(Assignment)
Print the listing below exactly as written.

/---

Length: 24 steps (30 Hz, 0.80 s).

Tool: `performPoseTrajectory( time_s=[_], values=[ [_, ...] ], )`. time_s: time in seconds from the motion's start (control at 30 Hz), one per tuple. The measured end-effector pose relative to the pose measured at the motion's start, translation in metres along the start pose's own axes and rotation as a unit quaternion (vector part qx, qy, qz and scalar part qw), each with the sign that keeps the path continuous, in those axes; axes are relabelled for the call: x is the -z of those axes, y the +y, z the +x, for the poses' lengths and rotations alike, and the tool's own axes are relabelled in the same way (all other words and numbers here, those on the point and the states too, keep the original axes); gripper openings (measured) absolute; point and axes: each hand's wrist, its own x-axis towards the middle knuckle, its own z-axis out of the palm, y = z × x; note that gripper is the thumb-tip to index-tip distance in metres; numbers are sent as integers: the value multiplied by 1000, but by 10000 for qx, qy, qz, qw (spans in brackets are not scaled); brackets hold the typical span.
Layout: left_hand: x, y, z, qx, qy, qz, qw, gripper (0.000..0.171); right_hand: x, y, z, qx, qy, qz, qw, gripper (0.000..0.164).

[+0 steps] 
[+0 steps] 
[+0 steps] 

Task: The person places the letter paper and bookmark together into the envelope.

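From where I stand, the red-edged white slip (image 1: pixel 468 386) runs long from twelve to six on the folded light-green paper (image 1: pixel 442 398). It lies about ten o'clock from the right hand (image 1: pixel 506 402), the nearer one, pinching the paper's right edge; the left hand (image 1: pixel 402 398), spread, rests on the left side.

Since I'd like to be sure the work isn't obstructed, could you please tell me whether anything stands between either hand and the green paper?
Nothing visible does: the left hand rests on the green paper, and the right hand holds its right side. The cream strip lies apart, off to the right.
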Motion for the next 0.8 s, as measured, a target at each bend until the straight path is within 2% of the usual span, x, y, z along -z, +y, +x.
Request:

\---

(Answer below)
Length: 24 steps (30 Hz, 0.80 s).

Tool: `performPoseTrajectory( time_s=[_], values=[ [_, ...] ], )`. time_s: time in seconds from the motion's start (control at 30 Hz), one per tuple. The measured end-effector pose relative to the pose measured at the motion's start, translation in metres along the start pose's own axes and rotation as a unit quaternion (vector part qx, qy, qz and scalar part qw), each with the sign that keeps the path continuous, in those axes; axes are relabelled for the call: x is the -z of those axes, y the +y, z the +x, for the poses' lengths and rotations alike, and the tool's own axes are relabelled in the same way (all other words and numbers here, those on the point and the states too, keep the original axes); gripper openings (measured) absolute; point and axes: each hand's wrist, its own x-axis towards the middle knuckle, its own z-axis out of the palm, y = z × x; note that gripper is the thumb-tip to index-tip distance in metres; numbers are sent as integers: the value multiplied by 1000, but by 10000 for qx, qy, qz, qw (spans in brackets are not scaled); brackets hold the typical span.
Layout: left_hand: x, y, z, qx, qy, qz, qw, gripper (0.000..0.171); right_hand: x, y, z, qx, qy, qz, qw, gripper (0.000..0.164).

[+0 steps] 
[+0 steps] 
[+0 steps] 

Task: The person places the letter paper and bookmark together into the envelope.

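From where I stand, the red-edged white slip (image 1: pixel 468 386) runs long from twelve to six on the folded light-green paper (image 1: pixel 442 398). It lies about ten o'clock from the right hand (image 1: pixel 506 402), the nearer one, pinching the paper's right edge; the left hand (image 1: pixel 402 398), spread, rests on the left side.

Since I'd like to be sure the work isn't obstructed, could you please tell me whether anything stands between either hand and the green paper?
Nothing visible does: the left hand rests on the green paper, and the right hand holds its right side. The cream strip lies apart, off to the right.
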Motion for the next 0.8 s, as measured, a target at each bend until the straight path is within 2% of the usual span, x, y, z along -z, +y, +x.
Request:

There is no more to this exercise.